### Your objective
In the listing below, locate the line containing "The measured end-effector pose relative" and the line containing "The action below". Output both of them and every line between, exactly as written, and nothing more.
=== Source records ===
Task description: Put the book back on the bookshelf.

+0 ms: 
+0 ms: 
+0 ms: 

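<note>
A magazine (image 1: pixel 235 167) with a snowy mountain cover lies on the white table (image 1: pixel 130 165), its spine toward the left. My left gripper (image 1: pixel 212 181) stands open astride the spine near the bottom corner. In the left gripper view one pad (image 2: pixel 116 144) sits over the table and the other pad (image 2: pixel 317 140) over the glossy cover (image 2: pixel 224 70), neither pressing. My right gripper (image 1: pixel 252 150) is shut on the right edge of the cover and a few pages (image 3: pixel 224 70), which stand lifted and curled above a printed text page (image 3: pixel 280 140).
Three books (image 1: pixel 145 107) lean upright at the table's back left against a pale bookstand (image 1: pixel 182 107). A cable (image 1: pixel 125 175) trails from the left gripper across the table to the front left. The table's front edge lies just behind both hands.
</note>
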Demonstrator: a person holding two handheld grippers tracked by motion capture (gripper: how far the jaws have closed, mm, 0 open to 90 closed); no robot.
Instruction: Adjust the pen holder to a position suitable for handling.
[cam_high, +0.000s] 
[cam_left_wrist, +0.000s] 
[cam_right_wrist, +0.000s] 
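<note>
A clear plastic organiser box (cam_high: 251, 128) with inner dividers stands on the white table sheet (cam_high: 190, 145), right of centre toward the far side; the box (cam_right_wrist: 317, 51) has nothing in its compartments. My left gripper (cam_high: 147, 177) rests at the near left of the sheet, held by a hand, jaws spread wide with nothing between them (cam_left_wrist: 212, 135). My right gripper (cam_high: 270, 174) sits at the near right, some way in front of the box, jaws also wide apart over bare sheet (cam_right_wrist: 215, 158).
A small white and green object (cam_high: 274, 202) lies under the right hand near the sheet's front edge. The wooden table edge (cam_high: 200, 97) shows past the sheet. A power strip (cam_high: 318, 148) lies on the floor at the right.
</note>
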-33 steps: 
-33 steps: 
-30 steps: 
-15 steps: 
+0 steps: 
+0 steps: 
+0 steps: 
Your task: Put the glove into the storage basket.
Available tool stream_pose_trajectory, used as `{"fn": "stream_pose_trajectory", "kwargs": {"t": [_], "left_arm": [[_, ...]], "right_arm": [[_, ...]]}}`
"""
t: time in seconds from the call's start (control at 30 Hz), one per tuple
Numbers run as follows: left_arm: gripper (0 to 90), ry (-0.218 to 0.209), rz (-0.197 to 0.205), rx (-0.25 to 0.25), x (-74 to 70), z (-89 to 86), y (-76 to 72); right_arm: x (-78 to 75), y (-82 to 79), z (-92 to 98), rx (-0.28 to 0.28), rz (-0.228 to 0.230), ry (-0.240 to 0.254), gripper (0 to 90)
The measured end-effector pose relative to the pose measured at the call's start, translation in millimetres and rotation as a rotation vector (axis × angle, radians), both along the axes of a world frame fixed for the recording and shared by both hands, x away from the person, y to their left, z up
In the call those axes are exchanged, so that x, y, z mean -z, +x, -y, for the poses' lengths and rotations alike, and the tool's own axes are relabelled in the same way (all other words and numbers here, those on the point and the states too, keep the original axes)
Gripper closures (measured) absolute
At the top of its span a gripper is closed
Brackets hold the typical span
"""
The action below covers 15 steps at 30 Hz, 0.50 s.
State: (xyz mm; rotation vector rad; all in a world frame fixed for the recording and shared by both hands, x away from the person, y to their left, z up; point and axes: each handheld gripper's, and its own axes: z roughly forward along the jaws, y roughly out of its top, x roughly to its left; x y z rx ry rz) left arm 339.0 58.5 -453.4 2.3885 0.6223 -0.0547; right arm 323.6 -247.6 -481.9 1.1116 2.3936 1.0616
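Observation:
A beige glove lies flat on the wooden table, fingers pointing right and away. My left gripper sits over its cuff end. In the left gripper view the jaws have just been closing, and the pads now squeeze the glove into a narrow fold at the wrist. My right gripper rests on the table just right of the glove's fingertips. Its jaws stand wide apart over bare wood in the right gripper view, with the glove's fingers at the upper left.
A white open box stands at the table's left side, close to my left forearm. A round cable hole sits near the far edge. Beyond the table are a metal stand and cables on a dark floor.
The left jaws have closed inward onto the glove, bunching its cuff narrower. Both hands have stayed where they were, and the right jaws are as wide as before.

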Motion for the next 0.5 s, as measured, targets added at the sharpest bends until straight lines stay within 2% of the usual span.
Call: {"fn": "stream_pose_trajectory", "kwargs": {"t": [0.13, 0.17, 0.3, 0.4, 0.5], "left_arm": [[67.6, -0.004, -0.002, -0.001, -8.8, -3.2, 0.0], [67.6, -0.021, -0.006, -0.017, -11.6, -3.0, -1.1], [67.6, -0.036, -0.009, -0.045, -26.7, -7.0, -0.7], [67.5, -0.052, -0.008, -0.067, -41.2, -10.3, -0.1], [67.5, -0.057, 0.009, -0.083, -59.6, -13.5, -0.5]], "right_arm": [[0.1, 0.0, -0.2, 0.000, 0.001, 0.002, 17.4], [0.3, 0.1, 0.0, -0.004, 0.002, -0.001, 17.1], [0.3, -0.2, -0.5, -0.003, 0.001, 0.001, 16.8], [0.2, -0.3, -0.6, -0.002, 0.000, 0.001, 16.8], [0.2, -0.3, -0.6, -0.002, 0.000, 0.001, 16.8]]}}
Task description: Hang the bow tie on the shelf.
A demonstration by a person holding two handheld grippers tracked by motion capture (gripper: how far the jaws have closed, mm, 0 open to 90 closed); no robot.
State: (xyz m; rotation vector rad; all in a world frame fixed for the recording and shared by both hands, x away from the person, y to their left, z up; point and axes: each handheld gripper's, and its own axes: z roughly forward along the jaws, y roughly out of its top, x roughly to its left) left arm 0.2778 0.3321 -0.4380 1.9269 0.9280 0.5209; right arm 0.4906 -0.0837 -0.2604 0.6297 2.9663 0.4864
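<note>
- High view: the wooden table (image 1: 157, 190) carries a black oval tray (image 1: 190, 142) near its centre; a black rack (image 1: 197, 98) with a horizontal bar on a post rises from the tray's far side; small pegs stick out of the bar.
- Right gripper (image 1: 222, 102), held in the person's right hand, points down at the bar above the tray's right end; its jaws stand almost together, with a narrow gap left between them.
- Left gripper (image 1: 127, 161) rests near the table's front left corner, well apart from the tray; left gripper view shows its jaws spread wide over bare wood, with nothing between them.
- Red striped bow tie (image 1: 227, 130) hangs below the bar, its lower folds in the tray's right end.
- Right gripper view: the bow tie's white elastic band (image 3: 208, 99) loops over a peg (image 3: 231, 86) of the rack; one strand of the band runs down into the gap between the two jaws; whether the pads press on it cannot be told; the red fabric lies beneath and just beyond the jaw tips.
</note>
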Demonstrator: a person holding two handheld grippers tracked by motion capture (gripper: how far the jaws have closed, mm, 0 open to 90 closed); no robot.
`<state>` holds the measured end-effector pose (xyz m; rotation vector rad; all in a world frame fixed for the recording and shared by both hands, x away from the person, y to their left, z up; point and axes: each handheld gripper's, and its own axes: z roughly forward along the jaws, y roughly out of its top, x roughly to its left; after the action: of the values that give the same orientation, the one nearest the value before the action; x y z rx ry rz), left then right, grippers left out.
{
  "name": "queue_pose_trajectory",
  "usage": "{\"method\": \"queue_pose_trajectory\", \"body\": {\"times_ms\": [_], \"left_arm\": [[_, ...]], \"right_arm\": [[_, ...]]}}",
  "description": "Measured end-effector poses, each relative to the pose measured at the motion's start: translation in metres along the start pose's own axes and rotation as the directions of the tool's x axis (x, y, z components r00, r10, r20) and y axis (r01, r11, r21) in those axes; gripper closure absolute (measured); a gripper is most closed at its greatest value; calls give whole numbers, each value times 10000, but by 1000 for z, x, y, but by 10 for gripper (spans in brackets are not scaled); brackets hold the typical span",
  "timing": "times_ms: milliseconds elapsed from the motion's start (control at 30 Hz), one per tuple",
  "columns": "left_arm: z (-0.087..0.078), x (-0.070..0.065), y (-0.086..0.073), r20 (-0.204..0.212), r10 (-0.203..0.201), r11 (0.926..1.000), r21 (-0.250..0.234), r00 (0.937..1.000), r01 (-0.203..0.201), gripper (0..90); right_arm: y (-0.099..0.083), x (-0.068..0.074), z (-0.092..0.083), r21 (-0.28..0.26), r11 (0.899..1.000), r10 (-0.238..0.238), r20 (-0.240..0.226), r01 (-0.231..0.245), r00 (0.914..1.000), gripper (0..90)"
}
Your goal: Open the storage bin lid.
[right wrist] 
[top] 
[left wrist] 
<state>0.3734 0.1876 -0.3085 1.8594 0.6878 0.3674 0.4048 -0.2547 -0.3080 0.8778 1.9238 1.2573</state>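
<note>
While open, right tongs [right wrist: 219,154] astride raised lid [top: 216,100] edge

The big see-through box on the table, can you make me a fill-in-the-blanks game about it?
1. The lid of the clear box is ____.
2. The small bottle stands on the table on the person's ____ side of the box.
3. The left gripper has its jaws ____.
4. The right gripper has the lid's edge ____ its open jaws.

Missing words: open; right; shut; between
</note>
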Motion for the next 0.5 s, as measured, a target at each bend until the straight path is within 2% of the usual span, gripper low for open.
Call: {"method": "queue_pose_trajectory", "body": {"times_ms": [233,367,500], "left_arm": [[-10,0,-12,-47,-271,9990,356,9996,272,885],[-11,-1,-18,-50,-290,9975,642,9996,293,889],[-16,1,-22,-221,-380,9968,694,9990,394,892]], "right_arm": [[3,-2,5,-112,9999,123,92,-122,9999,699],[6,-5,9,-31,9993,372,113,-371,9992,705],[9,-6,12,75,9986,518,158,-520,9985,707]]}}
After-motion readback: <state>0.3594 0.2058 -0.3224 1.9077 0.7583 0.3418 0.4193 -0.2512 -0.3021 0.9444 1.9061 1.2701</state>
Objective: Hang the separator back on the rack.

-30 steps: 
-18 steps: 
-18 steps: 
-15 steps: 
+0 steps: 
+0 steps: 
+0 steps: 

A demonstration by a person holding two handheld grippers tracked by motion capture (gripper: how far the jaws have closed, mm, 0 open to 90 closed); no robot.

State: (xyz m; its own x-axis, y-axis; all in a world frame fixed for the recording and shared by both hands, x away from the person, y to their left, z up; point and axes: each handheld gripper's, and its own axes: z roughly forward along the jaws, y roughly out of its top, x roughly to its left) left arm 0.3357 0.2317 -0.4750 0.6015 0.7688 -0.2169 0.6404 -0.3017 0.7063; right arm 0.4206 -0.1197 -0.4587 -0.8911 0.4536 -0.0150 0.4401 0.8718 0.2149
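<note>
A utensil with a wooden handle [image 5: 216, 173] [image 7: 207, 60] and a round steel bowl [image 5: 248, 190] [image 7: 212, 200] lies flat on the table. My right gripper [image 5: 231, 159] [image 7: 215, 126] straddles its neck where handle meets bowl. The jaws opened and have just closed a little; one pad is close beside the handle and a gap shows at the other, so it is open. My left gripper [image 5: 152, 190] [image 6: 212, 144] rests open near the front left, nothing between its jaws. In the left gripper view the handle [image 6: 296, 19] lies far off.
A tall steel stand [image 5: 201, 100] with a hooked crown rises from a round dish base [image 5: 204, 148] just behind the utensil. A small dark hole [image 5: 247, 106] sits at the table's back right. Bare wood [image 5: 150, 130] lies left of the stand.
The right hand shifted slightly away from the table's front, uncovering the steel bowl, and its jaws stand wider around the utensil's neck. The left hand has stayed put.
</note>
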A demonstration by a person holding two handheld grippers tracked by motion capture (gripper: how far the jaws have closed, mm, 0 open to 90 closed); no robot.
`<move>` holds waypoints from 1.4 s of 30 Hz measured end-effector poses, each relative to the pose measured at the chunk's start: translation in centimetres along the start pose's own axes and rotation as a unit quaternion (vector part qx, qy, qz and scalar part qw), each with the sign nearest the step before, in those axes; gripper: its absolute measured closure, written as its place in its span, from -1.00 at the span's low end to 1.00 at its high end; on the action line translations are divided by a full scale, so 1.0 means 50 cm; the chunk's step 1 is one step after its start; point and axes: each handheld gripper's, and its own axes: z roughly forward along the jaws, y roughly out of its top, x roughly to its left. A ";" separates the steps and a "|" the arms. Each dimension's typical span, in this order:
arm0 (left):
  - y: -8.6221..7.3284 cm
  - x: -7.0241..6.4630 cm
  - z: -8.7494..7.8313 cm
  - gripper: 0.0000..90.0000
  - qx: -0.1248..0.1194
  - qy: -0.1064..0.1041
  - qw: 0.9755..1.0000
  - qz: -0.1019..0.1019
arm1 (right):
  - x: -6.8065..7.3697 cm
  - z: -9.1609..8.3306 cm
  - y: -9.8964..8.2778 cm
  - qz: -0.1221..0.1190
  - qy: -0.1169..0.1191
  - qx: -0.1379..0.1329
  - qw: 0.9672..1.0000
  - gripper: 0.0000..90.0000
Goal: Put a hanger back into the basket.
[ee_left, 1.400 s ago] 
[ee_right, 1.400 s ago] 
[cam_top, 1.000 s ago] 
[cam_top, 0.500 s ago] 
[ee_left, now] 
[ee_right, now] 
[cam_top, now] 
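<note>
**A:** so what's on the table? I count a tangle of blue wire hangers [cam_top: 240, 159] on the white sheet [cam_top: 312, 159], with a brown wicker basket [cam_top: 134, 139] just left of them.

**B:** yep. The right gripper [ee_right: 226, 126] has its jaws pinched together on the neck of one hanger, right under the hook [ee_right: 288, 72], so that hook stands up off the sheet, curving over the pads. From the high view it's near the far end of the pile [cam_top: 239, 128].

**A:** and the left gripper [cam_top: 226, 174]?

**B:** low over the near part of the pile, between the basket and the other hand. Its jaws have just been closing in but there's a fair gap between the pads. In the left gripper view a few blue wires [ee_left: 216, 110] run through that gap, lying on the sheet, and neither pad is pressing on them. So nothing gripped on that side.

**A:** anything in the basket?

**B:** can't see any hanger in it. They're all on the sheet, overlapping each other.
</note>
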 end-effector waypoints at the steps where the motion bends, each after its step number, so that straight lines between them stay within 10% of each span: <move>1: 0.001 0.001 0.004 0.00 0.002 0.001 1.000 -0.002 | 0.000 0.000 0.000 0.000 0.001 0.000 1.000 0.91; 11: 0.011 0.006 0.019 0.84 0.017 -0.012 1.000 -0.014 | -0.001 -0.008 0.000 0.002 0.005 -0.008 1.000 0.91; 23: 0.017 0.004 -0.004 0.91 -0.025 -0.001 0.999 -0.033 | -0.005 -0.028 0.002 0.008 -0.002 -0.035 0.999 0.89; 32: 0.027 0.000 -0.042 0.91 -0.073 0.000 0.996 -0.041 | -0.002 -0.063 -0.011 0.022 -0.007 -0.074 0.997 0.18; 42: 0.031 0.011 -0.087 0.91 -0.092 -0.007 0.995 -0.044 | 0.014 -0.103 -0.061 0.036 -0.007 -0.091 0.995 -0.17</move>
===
### Completed task
The measured end-effector pose relative to the pose measured at the call's start, translation in millimetres and rotation as a rotation vector (axis × angle, radians), both along the axes of a world frame fixed for the recording and shared by both hands, x away from the person, y to their left, z up
In the call those axes are exchanged, so that x, y, z mean -z, +x, -y, for the poses' lengths and rotations alike, and the tool's own axes are relabelled in the same way (all other words and numbers here, those on the point and the states too, keep the original axes)
Gripper closures (measured) absolute
At the top of its span a gripper is closed
Brackets hold the typical span
"""
The action below covers 15 steps at 30 Hz, 0.50 s.

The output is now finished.